A change of perspective turned a mom's negative experience into a positive one.
If you’re a working mom, you’re probably no stranger to mistakes. When family and work are both priorities in your life, there is always going to be something that just doesn’t go as planned.
Some days, I kill it. Other days, I fail miserably.
The good news is that even when I fail, it’s usually in an under-the-radar kind of way, like last week when my son’s teacher emailed to say we’d forgotten to sign up for a parent-teacher conference slot. Thankfully, the issue was swiftly and quietly resolved, and nobody had to know about it. Phew.
Other times, however, my missteps are on full public display for everyone to see.
Take for example, my daughter’s spring break vacation.
I have two children (a 7- and 9-year-old) and they attend two different schools, which means I’m constantly getting dates, times, activities, bake sales and requests for Easter eggs mixed up.
My daughter’s spring break was scheduled for April 17th-21st, and I booked two non-refundable cruise tickets for April 7th–13th. I guess I missed the “1” in front of the “17” and rolled with it. And to my horror, when I realized my mistake, it was too late to fix it. The cruise and airline tickets couldn’t be changed without incurring enormous fees, so I had no choice but to take my daughter out of school for an entire week right before her spring break.
I was so mortified by my mistake that I couldn’t bring myself to tell her teacher. I wrote the email at least ten times. “Hey there…so this funny thing happened. I’m an idiot and booked a vacation for the wrong week! Silly me.” I was too chicken to send it, so I asked my daughter to “casually mention it” to her teacher and ask for any make-up schoolwork to take with her. Shameful, I know. I just couldn’t do it. I was too embarrassed.
It wasn’t until a day before our cruise that my perspective suddenly changed. While my daughter and I were getting our nails done, I told the owner of the nail salon about my mistake by putting myself down, “I know. I know. Just call me Mother of the Year, right?”
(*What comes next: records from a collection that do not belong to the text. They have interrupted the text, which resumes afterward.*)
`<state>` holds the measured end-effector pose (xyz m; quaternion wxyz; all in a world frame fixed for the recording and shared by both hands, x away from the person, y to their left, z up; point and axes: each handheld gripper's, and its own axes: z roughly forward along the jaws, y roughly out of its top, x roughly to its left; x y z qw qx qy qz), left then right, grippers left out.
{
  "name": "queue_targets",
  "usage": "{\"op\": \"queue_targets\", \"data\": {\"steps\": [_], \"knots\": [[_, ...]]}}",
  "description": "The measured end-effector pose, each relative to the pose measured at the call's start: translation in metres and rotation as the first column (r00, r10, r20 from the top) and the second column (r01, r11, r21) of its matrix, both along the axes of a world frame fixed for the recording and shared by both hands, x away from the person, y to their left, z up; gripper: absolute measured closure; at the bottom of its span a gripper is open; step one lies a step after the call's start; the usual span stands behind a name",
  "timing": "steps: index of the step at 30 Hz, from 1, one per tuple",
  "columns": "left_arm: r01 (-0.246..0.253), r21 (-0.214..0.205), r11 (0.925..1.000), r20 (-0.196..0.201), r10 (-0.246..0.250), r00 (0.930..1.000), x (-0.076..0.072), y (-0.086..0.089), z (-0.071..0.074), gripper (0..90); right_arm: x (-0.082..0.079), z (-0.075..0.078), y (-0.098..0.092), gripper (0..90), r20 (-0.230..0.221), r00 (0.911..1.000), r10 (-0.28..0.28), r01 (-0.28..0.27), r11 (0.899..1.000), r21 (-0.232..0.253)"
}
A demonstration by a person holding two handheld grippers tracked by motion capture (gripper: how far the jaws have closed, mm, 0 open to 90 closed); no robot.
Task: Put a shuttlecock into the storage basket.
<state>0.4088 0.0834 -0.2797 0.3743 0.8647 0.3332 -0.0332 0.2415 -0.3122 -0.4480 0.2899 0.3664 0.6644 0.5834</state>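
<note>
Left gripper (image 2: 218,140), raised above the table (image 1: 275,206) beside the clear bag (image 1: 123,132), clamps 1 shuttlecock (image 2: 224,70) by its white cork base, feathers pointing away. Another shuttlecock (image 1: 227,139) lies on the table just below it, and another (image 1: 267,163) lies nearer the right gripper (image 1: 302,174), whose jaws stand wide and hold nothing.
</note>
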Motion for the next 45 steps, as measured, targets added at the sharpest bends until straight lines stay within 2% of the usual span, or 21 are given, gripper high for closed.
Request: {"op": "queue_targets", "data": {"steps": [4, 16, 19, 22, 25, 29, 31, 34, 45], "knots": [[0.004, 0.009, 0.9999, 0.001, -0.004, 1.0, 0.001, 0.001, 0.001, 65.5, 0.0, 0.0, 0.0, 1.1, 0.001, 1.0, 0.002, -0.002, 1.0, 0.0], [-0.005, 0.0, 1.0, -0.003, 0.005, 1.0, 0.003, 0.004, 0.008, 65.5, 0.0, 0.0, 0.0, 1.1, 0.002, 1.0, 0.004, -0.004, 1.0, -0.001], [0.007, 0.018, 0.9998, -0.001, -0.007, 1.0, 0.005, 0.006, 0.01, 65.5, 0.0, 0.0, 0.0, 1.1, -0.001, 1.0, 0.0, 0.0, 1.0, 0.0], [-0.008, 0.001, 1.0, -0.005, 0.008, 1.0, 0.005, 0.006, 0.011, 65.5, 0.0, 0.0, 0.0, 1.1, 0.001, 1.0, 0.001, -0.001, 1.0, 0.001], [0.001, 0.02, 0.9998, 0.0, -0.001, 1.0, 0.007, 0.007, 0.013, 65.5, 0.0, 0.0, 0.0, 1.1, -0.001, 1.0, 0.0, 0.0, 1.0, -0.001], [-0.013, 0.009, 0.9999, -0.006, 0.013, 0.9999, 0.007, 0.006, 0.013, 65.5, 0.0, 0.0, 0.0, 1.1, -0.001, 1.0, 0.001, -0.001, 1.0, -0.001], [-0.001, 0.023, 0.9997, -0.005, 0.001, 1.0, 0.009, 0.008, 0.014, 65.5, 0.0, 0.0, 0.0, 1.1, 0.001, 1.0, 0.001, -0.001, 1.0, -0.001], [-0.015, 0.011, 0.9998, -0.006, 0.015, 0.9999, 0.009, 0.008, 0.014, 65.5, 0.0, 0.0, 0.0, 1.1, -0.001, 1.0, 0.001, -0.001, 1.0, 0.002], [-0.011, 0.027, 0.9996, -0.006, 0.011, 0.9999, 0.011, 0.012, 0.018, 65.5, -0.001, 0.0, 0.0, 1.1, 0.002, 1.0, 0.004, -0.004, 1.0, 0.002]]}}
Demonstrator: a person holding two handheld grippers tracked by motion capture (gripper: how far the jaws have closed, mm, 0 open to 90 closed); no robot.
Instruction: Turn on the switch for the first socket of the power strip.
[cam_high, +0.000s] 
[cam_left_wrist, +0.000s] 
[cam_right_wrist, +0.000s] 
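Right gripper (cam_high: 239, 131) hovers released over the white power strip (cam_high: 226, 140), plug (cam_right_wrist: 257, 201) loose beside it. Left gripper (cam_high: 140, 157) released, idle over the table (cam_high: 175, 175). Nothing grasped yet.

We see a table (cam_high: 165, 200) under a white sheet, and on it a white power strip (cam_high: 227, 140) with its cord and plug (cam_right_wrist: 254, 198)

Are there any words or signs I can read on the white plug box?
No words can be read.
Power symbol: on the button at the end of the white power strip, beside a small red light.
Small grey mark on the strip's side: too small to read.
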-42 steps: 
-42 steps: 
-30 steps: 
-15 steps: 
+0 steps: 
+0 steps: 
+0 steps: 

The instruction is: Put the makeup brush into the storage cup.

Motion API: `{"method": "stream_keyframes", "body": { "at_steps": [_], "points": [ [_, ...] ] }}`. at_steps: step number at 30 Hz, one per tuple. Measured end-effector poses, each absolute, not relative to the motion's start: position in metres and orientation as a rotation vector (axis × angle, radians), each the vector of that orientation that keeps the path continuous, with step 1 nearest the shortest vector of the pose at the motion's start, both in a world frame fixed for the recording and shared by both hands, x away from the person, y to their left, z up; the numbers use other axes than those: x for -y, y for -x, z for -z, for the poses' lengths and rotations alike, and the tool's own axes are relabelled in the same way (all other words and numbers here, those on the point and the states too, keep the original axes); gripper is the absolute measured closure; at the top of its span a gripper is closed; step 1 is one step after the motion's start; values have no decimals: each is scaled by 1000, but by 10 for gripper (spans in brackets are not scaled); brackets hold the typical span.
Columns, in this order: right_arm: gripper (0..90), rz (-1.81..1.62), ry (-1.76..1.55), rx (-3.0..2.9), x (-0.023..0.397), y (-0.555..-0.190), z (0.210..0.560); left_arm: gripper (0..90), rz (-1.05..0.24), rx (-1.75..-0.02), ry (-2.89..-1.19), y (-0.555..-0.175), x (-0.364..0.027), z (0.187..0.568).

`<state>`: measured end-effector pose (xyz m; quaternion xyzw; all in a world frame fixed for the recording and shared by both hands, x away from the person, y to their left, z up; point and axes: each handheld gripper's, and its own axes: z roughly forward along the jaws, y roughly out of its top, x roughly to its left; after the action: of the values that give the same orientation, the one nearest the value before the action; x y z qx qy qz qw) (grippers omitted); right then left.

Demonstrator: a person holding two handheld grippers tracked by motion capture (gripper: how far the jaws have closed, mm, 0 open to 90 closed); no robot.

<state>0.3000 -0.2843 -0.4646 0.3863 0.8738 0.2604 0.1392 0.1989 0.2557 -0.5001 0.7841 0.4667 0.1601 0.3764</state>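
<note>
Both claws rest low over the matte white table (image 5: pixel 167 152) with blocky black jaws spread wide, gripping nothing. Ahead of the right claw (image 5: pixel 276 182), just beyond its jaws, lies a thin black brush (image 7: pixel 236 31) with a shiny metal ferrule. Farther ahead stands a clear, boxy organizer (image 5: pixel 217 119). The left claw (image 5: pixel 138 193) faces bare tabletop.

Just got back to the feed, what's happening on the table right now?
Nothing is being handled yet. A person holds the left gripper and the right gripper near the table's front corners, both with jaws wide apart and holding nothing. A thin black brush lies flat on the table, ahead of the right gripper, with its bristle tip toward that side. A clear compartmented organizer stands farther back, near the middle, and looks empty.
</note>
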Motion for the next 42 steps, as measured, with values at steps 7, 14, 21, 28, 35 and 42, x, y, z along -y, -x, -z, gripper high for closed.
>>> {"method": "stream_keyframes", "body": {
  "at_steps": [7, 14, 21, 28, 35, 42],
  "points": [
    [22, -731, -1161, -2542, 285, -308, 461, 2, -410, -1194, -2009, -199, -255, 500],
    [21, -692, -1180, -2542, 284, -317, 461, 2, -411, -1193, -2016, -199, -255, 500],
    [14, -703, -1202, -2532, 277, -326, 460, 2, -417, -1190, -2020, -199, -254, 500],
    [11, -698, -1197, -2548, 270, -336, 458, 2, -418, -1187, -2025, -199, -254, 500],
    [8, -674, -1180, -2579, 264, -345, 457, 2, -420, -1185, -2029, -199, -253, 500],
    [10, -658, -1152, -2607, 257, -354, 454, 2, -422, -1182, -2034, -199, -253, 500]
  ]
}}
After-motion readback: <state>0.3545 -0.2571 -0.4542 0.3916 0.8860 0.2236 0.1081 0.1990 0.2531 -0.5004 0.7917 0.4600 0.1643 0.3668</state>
His response almost knocked me off my chair. He said, “You’re damn right you are! Wow. Two weeks off from school and a cruise vacation with your mom. That definitely makes you Mother of the Year!”
Holy crap, I love men.
I had assumed I was a bad mother for booking the wrong week for vacation, but maybe I was a great mother because I was not only giving my daughter an awesome vacation, but also two weeks off from school.
In my reflection, I realized that I was so concerned about what my daughter’s teacher would think of me that I was blinded from seeing what was right in front of me—a great mom getting ready to experience a great vacation with her first-born child. Period. End of story.
Once I put aside the self-doubt that had been dragging me down, I was able to see the situation in a whole new light and appreciate the life lessons that rested beneath the surface.
1. Seek the silver lining. Maybe my daughter would remember this vacation even more because I’d inadvertently given her a two-week break instead of one.
2. Don’t complain about what you can’t change. There was nothing I could do to fix my mistake, so I decided to embrace it and make the most of it.
3. Everything happens for a reason. Much to my surprise, it dawned on me that I couldn’t have taken her on a vacation during her actual spring break because it was the same week as my husband’s annual conference for work and he’d be gone the entire week—leaving no one to watch our son. I guess this was the universe’s way of making sure we got a vacation!
These three principles are things I talk about all the time, but I guess I had to get out of my own way in order to see them. This exercise reminded me of my favorite Wayne Dyer quote: “When you change the way you look at things, the things you look at change.”
I decided to let go of my mistake because my mistakes don’t make me a bad mom, they make me human. And thank goodness I did, because it made for a happier vacation and much happier Mom.